▶ [PROBLEM DESCRIPTION]: Retype the whole listing, please, keeping every line exact and dropping the pictures.
________________________________________
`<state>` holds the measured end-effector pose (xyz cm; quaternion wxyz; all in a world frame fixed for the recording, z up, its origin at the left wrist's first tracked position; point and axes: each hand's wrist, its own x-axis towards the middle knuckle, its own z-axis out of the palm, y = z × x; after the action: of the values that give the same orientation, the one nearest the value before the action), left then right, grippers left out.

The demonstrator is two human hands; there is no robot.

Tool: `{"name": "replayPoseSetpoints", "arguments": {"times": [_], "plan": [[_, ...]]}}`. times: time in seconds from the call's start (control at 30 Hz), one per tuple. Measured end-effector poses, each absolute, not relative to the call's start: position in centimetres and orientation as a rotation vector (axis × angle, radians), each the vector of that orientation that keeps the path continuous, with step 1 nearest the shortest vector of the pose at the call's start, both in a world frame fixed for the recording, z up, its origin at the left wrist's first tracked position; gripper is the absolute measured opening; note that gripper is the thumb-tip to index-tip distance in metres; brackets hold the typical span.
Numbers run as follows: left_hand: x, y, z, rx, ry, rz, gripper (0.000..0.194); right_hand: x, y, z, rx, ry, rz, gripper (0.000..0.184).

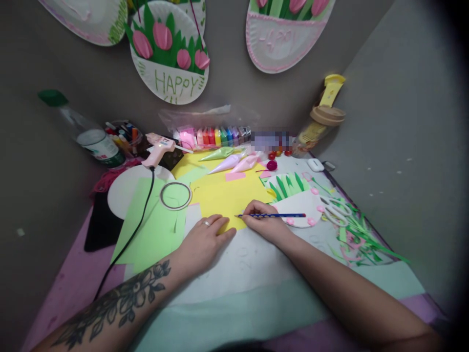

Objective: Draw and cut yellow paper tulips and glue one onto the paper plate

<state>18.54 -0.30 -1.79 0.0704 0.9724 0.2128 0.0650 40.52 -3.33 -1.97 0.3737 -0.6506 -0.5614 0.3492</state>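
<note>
The right hand (264, 223) pinches a blue pencil (287, 215) over yellow paper (229, 190), which lies under the fingers. The left hand (207, 239) rests there, its fingers slightly spread, gripping nothing.

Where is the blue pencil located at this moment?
In the head view, just right of centre, the blue pencil is held in the right hand, its tip over the yellow paper near the left hand.
</note>
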Motion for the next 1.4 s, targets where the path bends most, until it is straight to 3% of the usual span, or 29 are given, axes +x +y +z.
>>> {"name": "replayPoseSetpoints", "arguments": {"times": [1.4], "plan": [[18.43,-0.26,-1.83,2.901,0.631,0.161,0.041,41.02,-3.60,-1.92,-1.729,-1.404,0.787,0.008]]}}
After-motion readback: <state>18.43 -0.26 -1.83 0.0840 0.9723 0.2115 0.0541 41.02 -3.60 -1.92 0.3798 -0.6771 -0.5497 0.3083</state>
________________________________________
▶ [WRITTEN SOLUTION]:
`<state>` holds the measured end-effector pose (xyz cm; quaternion wxyz; all in a world frame fixed for the recording, z up, its origin at the left wrist's first tracked position; point and axes: each hand's wrist, its own x-axis towards the middle knuckle, its own z-axis out of the palm, y = z × x; after the action: of the values that give the same orientation, the one nearest the value before the action), left then right, grippers left out.

The demonstrator is two human hands; there is no robot.

Tool: `{"name": "replayPoseSetpoints", "arguments": {"times": [_], "plan": [[_, ...]]}}`. times: time in seconds from the call's start (control at 30 Hz), one per tuple. Measured end-effector poses, each absolute, not relative to the call's start: position in centimetres and orientation as a rotation vector (axis × angle, radians), each the vector of that orientation that keeps the path continuous, with step 1 nearest the shortest vector of the pose at the call's start, both in a world frame fixed for the recording, z up, its origin at the left wrist's first tracked position; gripper is the absolute measured opening; note that gripper is the thumb-tip to index-tip distance in metres; brackets hold the typical span.
Numbers run as follows: left_hand: x, y, z, rx, ry, rz, gripper (0.000..0.194); right_hand: x, y, z, rx, ry, rz, gripper (0.000..0.184).


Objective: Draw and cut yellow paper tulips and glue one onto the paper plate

<state>18.54 -0.30 -1.79 0.0704 0.9724 0.2128 0.0650 40.52 -3.33 -1.97 0.3737 -0.6506 -0.5614 0.3492</state>
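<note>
The right hand (264, 223) pinches a blue pencil (287, 215) over yellow paper (229, 190), which lies under the fingers. The left hand (207, 239) rests there, its fingers slightly spread, gripping nothing.

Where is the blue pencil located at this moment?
In the head view, just right of centre, the blue pencil is held in the right hand, its tip over the yellow paper near the left hand.
</note>
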Motion for the next 1.4 s, targets where the path bends most, until it is straight to 3% of the usual span, or 29 are given, axes +x +y +z.
>>> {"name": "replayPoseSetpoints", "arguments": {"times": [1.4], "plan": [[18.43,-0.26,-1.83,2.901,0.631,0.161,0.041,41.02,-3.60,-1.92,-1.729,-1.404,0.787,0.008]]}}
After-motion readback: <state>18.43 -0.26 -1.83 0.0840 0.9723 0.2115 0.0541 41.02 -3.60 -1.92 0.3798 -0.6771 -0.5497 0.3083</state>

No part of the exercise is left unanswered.